The present invention relates to a light emitting diode (LED) device in which an LED is mounted as a light source, and more particularly relates to a light correction device.
There has been provided various LEDs which emit the three primary colors, white color, or intermediate colors in recent years, and the LED is used as a light source for the back light of the liquid crystal panel, for various display means such as a keyboard, indicator and others.
FIG. 14 is a sectional view of a conventional LED device. The LED device 110 comprises a substrate 102, connecting electrodes 103 and 104, and an LED 101 mounted on the substrate 102. A cathode 101c of the LED is connected to the electrode 103 with a conductive adhesive, and an anode 101a is connected to the electrode 104 by a wire 106. A protector 107 made of transparent resin is formed on the substrate 102 by molding to seal the LED 101, electrodes 103 and 104, and wire 106.

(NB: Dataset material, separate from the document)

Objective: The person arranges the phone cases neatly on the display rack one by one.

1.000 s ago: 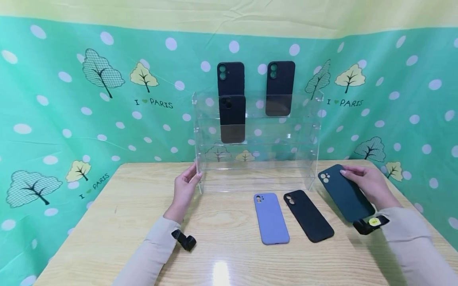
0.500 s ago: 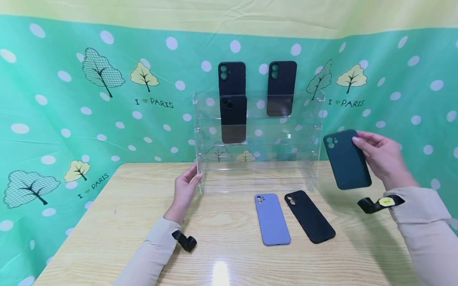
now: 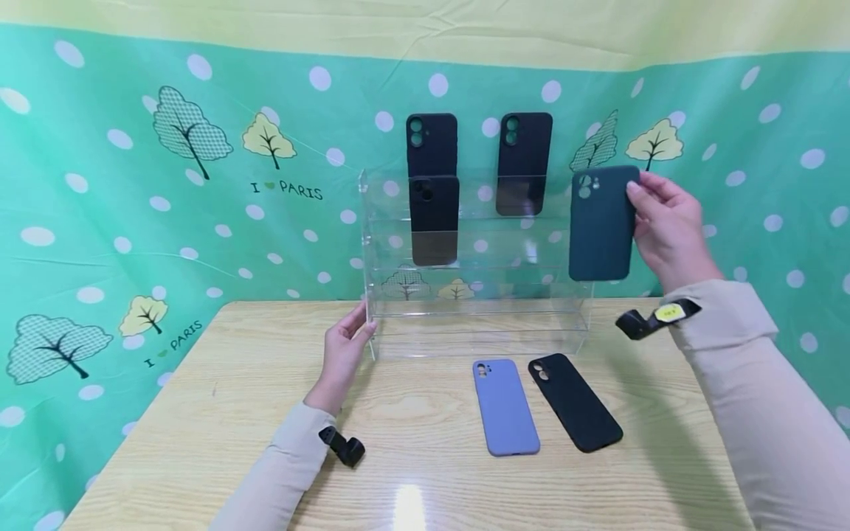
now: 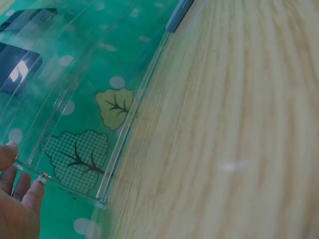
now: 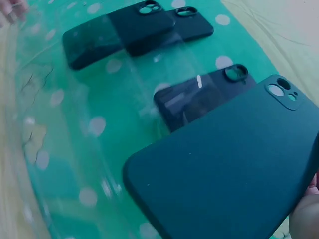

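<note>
The dark green phone case (image 3: 603, 228) is up in the air at the right, its back facing the viewer, nearly upright, with the camera cutouts at its top left. The right hand (image 3: 671, 228) holds it in a narrow grip, thumb on the near face at the upper right edge. Seen from the head, the case overlaps the right end of a clear tiered rack (image 3: 478, 307); whether the two touch cannot be told.

The left hand (image 3: 341, 350) has its grip closed about the rack's left edge, low down, with the thumb on the near side.

Three dark cases stand in the rack: a top left case (image 3: 432, 147), a top right case (image 3: 524, 151), and a lower case (image 3: 434, 217) one tier down, overlapping the top left one from the near side.

Near the rack's right half, a lavender-blue case (image 3: 507, 409) and a black case (image 3: 576, 404) lie flat on the wood-grain surface (image 3: 199, 442), side by side, the black one to the right and more slanted. A green dotted cloth (image 3: 285, 243) with printed trees hangs on the far side.
</note>
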Demonstrator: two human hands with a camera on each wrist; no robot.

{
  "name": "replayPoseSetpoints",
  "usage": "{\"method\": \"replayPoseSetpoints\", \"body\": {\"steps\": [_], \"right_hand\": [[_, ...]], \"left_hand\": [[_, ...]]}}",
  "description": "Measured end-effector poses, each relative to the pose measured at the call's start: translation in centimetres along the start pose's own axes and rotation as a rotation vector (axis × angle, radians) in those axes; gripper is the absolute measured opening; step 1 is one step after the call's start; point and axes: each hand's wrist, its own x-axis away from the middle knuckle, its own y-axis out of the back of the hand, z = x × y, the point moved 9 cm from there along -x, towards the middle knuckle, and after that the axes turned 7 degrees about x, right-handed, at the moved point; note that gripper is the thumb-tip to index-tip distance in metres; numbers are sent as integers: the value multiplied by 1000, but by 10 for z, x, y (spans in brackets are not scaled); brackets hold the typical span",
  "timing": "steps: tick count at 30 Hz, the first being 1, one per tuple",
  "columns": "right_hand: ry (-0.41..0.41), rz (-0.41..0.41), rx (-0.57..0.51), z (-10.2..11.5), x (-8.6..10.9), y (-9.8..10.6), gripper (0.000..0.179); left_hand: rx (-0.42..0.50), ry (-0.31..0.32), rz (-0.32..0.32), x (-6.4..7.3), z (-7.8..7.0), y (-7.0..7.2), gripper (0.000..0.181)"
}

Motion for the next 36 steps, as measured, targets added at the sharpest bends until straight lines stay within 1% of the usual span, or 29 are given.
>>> {"method": "replayPoseSetpoints", "body": {"steps": [3,5,10,14,16,19,23,25,29,36], "right_hand": [[29,-12,-59,1,-10,-17,18],[51,-19,-74,1,-15,-28,17],[133,-5,-93,0,-26,-54,14],[196,3,-91,3,-33,-66,14],[219,-3,-93,5,-36,-68,15],[239,-19,-145,7,-39,-66,18],[261,-48,-232,6,-42,-60,20],[270,-55,-245,4,-44,-57,19],[279,-51,-237,-2,-46,-56,18],[284,-22,-150,-18,-45,-66,19]], "left_hand": [[-1,-4,6,0,0,0,46],[2,-4,10,-1,0,0,46],[10,-7,-4,-2,2,4,45],[13,-22,2,-2,1,3,46],[8,-27,9,-2,0,2,46],[11,-26,4,-2,-1,1,46],[14,-3,6,-2,1,0,46],[9,7,7,-3,2,0,46],[0,7,15,-3,3,-1,46],[-7,-1,15,-2,3,1,47]]}}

When an electric current is applied to the LED 101 through the electrodes 103 and 104, the LED emits light. The chromaticity of the emitted light 115 is dependent on the component of the LED. The component of the LED is adjusted so as to obtain desired chromaticity.
However, it is very difficult to manufacture an LED emitting light of desired chromaticity. This is caused by inequality of the wavelength of the emitted light, quantity of fluorescent material in the LED, and others. Such inequality is inevitable.
FIG. 15 is a chromaticity graph showing inequality in white light emitted from LEDs each of which is made so as to emit white light. If the proportion of red (R) is expressed by x, the proportion of green (G) is y, and the proportion of blue (B) is z, white light is as follows.x+y+z=1  (1)
In the graph, sign C0 shows a point where the ratio of R, G, B is 1:1:1 for white chromaticity. In the case, the coordinate is X=0.33, Y=0.33 and Z=0.33. However, actually the chromaticity of white LED is distributed in an area S surrounded by a dot line. An area S0 is practically regarded as a white range. An area S1 is intermediate color range of blue, area S2 is intermediate color of red, area S3 is green, and S4 is magenta.
It is difficult to select the LED included in the area S0 by measuring the chromaticity of a large number of LEDs.
As a solution for the difficulty, the following method will be available.                1. Measuring chromaticity of a plurality of LEDs.        2. Classifying the LEDs into the areas S0, S1, S2, S3 and S4.        3. Applying classified LEDs to a field which requires the chromaticity. However, not always all areas are required, resulting in remaining of useless LEDs.